My mom’s (now-ex) second husband was both physically and emotionally abused as a child.

The bruises of his early years seemed to remain forever purpled beneath any cocksure hide he ever tried to wear.

I think my awareness of this made me more tolerant of him - especially at times when I otherwise I might have found myself impatient with the way he repeated things he’d already told me or came across as the foremost authority on whatever was being discussed.

What does it feel like, she asked...

My father’s wife talks a lot -- more when she’s nervous or anxious.

She’s often both nervous and anxious.

She’s kittens and rainbows to my sushi and gourmet coffee. We’re both clichés, but not necessarily complimentary ones.

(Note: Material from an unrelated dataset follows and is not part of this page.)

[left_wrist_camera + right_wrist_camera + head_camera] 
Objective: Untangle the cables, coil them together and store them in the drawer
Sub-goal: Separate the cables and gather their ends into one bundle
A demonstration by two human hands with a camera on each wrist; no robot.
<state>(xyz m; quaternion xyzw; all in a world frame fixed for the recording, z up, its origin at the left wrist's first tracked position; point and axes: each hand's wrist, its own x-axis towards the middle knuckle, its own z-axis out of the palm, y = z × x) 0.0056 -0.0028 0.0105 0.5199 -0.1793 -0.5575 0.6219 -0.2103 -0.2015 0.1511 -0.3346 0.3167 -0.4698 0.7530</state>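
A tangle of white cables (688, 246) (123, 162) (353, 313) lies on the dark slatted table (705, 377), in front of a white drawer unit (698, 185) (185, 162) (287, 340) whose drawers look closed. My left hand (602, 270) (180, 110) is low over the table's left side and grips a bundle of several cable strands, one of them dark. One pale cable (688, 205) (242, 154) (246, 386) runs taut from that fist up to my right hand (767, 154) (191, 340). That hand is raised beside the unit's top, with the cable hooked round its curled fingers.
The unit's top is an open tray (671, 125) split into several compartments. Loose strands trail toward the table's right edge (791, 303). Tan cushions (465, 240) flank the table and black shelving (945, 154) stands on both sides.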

My Dad’s wife has ideas about the way our ideal relationship should look.

I think she wishes I would let her to provide me with comfort and closeness like a second mom or at least a treasured confidant, but it’s not something I need or want from her.

I don’t feel that kind of connection and I don’t pursue it.

I think she routinely feels rejected and hurt by me though it is not my intention to make her feel that way.

I am grateful for the companionship and care she provides my father.

What did it feel like when they decided to marry someone else?” Roo wanted to know.

A long time passed as I struggled with how to respond.

“They were strangers to you,” she said, somehow finding the right words on her own.

It did feel like that, strangers suddenly part of my family.

“I don’t want that to happen,” she said in earnest.

“I don’t either,” I assured her.

My mind drifted to the impending separation of our close friends.

Soon they plan to tell their children, friends of our children, about their decision to separate.

We will have to talk about it with our kids too.

I will have to find the right words because while I support anyone's decision to end a marriage and trust that the choice has been made for good reason, I lament the way it causes the little ones to fret.